Location photography included scenes at a desert airfield near Victorville, California, Kauai and Waikiki Beach, Hawaii, with interiors shot at the Disney Studios sound stages. The scrapped airframes from four B-29 aircraft that were located at the US Navy's China Lake Facilities were used. Two of the scrapped aircraft were used in Hawaii, while the other two were shipped to the Burbank studio for interiors. Extensive modifications were made in order to have a fuselage that could float. After filming, all the aircraft remains had to be returned to the US Navy. One additional aircraft, the former US Navy P2B-1S long-range-search version of the B-29 Superfortress, named Fertile Myrtle, actually flew in the film.

==Reception==
The Last Flight of Noah's Ark was released to many drive-in theaters on a double bill with One Hundred and One Dalmatians. The film's promotional slogan was "treat your family to a Disney summer".

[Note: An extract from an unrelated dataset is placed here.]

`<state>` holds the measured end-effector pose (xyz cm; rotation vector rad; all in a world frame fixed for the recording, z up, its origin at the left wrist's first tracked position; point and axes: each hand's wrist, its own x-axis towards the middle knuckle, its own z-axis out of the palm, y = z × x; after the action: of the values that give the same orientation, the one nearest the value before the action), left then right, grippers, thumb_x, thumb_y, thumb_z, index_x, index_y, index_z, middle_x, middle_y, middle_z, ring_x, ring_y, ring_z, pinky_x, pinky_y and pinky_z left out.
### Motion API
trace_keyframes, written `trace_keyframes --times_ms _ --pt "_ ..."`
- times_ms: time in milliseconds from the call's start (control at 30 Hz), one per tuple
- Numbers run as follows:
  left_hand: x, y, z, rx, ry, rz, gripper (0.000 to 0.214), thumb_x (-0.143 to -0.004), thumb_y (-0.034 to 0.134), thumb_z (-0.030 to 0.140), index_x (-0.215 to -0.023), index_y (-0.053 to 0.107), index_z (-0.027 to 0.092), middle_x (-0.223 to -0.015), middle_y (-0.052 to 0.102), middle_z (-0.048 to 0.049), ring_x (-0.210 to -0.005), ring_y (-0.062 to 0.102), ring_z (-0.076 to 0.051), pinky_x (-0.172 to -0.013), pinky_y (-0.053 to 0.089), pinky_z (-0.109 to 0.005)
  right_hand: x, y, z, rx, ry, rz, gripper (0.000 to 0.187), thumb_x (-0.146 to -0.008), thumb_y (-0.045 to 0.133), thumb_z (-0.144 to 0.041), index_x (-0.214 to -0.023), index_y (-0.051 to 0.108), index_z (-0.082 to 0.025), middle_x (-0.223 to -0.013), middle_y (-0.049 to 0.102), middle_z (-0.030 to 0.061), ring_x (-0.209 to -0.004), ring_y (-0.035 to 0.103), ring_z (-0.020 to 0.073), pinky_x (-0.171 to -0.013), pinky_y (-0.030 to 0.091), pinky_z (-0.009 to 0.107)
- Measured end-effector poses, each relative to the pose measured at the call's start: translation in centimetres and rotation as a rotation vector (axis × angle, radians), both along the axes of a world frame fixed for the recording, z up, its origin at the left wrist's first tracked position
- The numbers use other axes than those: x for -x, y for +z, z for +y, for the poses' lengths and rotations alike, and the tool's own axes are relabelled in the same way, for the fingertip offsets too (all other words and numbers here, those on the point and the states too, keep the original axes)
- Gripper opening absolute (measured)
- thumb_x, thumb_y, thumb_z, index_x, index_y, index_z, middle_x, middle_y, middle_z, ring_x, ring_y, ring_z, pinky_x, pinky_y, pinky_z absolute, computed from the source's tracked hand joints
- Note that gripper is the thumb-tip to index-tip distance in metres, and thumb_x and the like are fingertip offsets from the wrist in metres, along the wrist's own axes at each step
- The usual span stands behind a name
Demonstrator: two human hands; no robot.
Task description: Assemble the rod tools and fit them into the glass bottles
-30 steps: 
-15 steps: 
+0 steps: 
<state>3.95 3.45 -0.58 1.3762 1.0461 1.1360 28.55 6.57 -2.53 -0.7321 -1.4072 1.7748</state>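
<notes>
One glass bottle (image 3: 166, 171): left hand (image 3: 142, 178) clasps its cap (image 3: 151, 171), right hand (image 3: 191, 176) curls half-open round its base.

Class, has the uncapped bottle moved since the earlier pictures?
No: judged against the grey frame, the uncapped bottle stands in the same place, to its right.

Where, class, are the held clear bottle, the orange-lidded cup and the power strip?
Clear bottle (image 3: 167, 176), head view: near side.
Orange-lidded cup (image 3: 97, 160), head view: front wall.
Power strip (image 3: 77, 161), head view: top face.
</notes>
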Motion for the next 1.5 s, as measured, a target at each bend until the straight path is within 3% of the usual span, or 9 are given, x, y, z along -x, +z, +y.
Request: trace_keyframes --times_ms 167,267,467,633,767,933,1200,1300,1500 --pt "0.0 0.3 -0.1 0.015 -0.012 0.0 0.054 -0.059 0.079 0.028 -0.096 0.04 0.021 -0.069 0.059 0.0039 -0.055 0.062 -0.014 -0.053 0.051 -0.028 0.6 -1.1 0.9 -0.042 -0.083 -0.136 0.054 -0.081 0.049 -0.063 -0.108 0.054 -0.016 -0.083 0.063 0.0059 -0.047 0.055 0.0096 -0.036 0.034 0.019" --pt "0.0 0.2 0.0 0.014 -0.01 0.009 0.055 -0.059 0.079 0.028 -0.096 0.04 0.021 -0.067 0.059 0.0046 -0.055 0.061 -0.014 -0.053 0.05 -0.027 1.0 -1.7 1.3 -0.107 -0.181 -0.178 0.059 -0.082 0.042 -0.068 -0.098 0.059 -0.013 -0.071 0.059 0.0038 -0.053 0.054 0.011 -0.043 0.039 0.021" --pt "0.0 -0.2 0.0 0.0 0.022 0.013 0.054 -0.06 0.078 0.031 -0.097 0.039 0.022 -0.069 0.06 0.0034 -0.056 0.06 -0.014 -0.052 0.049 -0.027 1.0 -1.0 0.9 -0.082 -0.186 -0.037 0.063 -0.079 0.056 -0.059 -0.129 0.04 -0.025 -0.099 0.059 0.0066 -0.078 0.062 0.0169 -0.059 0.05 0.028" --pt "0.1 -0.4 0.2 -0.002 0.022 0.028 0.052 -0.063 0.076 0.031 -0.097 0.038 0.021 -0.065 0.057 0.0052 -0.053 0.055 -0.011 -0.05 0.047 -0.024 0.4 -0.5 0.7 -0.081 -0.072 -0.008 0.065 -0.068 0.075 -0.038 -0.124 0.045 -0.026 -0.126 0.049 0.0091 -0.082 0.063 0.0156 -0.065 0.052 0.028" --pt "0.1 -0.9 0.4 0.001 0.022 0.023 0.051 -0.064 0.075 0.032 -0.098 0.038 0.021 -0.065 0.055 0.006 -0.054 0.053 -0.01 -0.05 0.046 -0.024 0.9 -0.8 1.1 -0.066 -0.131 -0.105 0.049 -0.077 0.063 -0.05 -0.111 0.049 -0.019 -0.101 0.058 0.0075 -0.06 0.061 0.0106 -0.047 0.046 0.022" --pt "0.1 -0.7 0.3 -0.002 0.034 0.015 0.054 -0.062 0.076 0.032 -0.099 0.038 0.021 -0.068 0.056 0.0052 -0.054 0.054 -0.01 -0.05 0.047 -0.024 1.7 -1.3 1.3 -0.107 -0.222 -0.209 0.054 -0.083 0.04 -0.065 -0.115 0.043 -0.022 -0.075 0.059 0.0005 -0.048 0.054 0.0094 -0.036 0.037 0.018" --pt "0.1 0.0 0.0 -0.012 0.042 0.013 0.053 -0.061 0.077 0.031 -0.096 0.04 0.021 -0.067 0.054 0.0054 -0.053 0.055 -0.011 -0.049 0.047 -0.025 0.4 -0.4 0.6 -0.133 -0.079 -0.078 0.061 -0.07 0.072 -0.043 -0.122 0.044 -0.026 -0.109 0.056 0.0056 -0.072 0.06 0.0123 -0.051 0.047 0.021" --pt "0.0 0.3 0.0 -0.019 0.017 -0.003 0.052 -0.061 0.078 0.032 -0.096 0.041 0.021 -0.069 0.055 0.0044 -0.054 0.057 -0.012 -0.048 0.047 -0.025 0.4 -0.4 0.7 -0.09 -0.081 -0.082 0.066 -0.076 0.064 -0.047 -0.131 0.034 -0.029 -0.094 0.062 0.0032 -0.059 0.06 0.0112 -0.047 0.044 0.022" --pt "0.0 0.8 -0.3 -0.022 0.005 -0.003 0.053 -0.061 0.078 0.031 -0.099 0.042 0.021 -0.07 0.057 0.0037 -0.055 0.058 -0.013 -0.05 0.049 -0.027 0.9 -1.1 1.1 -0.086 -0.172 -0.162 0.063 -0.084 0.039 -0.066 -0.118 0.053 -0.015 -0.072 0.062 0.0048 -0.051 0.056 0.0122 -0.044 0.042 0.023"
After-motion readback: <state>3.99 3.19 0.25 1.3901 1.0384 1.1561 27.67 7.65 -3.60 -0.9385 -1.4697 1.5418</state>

Among the reactions from critics, Roger Ebert's 1.5-star review was particularly harsh: "Walt Disney's 'The Last Flight of Noah's Ark' is a dreadful movie, bankrupt of creative imagination—an Identi-kit film, assembled from familiar pieces but with no identity of its own. It's so depressingly predictable that in the last half hour we're sitting there thinking: Let's see…the raft has put out to sea, so there has to be at least one shark attack and one bad storm before they're rescued. There are." Janet Maslin of The New York Times called it "a so-so Disney picture" that was "dull, but inoffensive, except during its infrequent musical interludes." Gene Siskel of the Chicago Tribune gave the film 1 star out of four and wrote, "The inescapable conclusion to be drawn from watching the latest Disney comic adventure film, 'The Last Flight of Noah's Ark,' is that Walt Disney productions had no conception of whom they were making this film for. It's a very bad film that falls in the gap between a kiddie show and adult entertainment." Variety derisively wrote that the film teaches "fundamental values, mainly that every human being should be willing to risk their life for an animal, or even a chicken if the chance arises", and "stresses a subsidiary hint for the little ones: If you don't get your way, whine and cry a lot and maybe the old folks will give in." Charles Champlin of the Los Angeles Times was generally positive, declaring that the film "is in most ways the smooth and satisfying family film out of the Disney past, with cute kids (who are at least as smart as the grown-ups) and a dazzling gimmick at the center of the story." Gary Arnold of The Washington Post wrote, "A low-octane adventure fable, 'Last Flight' keeps sputtering out on the stodgy, overprotective mechanics typical of Disney juvenile entertainment."

Leonard Maltin's home video guide gave it 2.5 stars out of 4 and noted: "Typical Disney sentimentality; somewhat effective."

The film was a box office disappointment. Miller called it a "$6 million write-off."